Exercise objective –
Reproduce each line of the material exactly as it reads.
** Opening Recorded information block **
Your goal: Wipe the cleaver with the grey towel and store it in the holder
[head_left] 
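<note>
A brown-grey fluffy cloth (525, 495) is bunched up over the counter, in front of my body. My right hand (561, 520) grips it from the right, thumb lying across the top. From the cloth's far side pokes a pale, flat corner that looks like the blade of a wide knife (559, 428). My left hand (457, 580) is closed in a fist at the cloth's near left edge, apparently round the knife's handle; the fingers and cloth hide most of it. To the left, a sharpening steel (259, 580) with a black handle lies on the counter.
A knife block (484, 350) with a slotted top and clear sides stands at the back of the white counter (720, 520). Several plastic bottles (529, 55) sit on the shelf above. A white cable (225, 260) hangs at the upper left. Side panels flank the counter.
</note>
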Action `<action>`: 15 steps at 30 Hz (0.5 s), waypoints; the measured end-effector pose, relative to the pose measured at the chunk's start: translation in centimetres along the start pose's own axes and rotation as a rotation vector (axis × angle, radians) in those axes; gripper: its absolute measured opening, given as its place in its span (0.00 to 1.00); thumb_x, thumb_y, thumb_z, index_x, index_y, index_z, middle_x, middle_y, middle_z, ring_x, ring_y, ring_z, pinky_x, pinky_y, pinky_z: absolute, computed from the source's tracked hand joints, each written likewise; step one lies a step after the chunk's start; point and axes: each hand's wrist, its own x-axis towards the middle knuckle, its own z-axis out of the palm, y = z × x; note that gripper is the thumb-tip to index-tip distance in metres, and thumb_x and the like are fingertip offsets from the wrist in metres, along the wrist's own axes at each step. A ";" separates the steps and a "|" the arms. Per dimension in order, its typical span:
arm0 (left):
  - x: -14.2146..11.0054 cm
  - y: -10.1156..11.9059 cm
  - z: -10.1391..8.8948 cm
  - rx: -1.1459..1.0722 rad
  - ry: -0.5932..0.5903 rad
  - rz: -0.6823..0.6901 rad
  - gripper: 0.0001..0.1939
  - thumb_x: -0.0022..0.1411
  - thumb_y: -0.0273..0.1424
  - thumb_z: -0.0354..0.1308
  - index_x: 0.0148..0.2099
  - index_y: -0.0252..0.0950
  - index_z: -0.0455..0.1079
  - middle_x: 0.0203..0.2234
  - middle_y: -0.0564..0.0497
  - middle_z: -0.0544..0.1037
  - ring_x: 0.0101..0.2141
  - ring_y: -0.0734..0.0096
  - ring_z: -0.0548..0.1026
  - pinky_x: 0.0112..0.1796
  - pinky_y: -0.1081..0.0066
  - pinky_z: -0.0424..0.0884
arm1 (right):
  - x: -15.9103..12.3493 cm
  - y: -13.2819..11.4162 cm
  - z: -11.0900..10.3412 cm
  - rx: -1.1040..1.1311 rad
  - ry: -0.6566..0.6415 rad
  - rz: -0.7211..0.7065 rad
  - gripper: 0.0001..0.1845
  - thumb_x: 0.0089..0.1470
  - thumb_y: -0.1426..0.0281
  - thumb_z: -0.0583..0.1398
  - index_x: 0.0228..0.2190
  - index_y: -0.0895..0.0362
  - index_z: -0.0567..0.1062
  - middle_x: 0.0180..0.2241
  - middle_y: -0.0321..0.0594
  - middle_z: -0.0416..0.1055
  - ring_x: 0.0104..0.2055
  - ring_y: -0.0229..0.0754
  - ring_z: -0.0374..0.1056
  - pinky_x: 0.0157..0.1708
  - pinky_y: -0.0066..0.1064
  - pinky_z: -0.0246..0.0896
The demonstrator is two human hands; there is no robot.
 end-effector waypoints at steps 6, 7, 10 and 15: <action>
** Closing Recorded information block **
Result below –
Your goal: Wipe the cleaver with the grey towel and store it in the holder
[head_left] 
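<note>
A brown-grey fluffy cloth (525, 495) is bunched up over the counter, in front of my body. My right hand (561, 520) grips it from the right, thumb lying across the top. From the cloth's far side pokes a pale, flat corner that looks like the blade of a wide knife (559, 428). My left hand (457, 580) is closed in a fist at the cloth's near left edge, apparently round the knife's handle; the fingers and cloth hide most of it. To the left, a sharpening steel (259, 580) with a black handle lies on the counter.
A knife block (484, 350) with a slotted top and clear sides stands at the back of the white counter (720, 520). Several plastic bottles (529, 55) sit on the shelf above. A white cable (225, 260) hangs at the upper left. Side panels flank the counter.
</note>
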Action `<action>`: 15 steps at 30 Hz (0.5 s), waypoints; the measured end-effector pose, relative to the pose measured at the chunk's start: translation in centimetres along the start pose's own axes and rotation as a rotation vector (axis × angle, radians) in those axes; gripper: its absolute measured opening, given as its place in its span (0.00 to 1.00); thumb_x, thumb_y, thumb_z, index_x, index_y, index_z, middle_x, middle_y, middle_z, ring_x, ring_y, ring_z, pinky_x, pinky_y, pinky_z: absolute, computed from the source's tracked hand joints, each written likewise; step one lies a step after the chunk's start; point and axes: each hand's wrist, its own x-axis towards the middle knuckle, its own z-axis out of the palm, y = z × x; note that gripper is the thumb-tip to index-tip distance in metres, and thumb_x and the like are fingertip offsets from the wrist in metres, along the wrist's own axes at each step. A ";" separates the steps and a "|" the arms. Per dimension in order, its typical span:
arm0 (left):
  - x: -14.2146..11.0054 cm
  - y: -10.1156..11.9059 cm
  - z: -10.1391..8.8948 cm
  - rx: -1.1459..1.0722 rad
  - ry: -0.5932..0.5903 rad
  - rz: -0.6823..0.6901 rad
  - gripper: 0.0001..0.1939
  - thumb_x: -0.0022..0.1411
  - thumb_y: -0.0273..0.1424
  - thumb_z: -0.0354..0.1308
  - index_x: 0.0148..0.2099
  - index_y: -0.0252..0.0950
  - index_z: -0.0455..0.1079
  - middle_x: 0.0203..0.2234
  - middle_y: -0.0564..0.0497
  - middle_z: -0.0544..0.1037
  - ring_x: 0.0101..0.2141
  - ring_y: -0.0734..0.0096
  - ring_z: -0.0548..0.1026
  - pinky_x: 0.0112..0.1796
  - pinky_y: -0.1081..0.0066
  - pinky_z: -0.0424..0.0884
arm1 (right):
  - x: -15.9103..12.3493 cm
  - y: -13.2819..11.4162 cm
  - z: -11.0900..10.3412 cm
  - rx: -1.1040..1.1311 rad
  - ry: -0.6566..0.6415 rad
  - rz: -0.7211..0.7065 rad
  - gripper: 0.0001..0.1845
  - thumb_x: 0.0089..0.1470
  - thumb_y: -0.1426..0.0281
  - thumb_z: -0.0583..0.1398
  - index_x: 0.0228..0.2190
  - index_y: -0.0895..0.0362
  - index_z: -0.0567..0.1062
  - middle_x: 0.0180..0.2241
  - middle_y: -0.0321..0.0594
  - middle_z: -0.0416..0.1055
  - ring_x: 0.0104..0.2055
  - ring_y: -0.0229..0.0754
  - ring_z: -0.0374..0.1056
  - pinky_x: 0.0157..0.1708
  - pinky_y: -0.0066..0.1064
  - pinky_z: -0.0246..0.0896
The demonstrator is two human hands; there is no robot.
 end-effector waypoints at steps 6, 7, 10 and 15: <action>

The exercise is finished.